Week/Module 1: Simple Linear Regression
This module provides a brief overview of predictive modeling problems, illustrating their broad applications. It then focuses on the simplest form of predictive models: simple linear regression. The module follows a graphical approach to illustrate the structure of a simple linear regression model, the intuition for Ordinary Least Squares, and related concepts. Finally, we demonstrate how to use various Excel tools, including trendlines, the Regression tool, and the Trend() function, to fit a simple linear regression model and use it to form predictions.
Week/Module 2: Multiple Linear Regression
Building on Week 1, in this week we introduce multiple linear regression and its broad applications. Then, we cover how to fit a multiple linear regression model using Excel’s Regression tool and Trend() function and use the resulting model for predictions. The module further discusses the overfitting/underfitting problems and the basic principles of a good regression model. The module also introduces one approach for selecting a good model: backward elimination that can be implemented in Excel.
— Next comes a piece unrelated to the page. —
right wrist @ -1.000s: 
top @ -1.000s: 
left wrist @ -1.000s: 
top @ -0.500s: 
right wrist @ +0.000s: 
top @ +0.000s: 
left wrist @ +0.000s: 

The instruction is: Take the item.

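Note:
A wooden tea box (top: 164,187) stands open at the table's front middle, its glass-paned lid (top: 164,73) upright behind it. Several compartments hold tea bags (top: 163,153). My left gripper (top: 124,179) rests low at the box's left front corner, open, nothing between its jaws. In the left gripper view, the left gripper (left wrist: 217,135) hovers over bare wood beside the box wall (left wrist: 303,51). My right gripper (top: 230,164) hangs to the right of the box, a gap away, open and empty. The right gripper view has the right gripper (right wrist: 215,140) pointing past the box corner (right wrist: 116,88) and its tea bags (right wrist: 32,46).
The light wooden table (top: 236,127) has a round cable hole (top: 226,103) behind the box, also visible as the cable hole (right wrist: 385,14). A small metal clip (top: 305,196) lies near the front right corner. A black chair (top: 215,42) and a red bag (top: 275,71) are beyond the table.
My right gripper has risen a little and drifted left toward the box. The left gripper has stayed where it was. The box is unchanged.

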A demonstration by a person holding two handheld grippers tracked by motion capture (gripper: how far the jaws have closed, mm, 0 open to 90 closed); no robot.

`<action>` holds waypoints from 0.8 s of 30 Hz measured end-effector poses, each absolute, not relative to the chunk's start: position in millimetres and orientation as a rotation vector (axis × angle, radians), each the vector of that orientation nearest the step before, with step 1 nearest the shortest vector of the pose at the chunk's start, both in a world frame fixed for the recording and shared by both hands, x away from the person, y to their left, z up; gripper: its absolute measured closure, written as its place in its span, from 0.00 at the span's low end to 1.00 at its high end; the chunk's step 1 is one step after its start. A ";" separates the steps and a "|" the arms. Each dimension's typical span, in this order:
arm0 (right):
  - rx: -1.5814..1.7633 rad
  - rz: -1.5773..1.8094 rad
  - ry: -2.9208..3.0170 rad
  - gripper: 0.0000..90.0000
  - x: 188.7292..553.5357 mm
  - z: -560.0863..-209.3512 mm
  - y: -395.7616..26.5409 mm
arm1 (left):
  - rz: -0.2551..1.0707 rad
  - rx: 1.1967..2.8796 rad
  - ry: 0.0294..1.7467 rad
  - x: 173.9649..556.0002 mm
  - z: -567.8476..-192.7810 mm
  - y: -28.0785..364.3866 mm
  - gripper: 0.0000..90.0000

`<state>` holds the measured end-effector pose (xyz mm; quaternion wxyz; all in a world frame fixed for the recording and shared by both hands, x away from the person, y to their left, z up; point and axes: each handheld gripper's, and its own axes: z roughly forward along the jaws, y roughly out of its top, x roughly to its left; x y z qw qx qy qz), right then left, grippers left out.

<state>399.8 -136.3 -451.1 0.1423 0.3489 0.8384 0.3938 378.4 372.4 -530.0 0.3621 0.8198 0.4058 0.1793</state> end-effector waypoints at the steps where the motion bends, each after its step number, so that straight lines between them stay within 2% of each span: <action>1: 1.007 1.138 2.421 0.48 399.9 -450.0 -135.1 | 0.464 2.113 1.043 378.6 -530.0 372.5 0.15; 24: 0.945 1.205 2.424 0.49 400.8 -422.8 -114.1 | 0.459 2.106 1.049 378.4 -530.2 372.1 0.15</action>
Week/Module 3: Data Preparation
In this week, we will learn how to prepare a dataset for predictive modeling and introduce Excel tools that can be leveraged to fulfill this goal. We will discuss different types of variables and how categorical, string, and datetime values may be leveraged in predictive modeling. Furthermore, we will discuss the intuition for including high-order and interaction variables in regression models, the issue of multicollinearity, and how to handle missing values. We will also introduce several handy Excel tools for data handling and exploration, including Pivot Table, IF() function, VLOOKUP function, and relative reference.
Week/Module 4: Time Series Forecasting
This module focuses on a special subset of predictive modeling: time series forecasting. We discuss the nature of time-series data and the structure of time series forecasting problems. We then introduce a host of time series models for stationary data and data with trends and seasonality, with a focus on techniques that are easily implemented within Excel, including moving average, exponential smoothing, double moving average, Holt’s method, and Holt-Winters’ method. The module also covers linear-regression-based forecasting and a composite forecasting technique for boosting accuracy.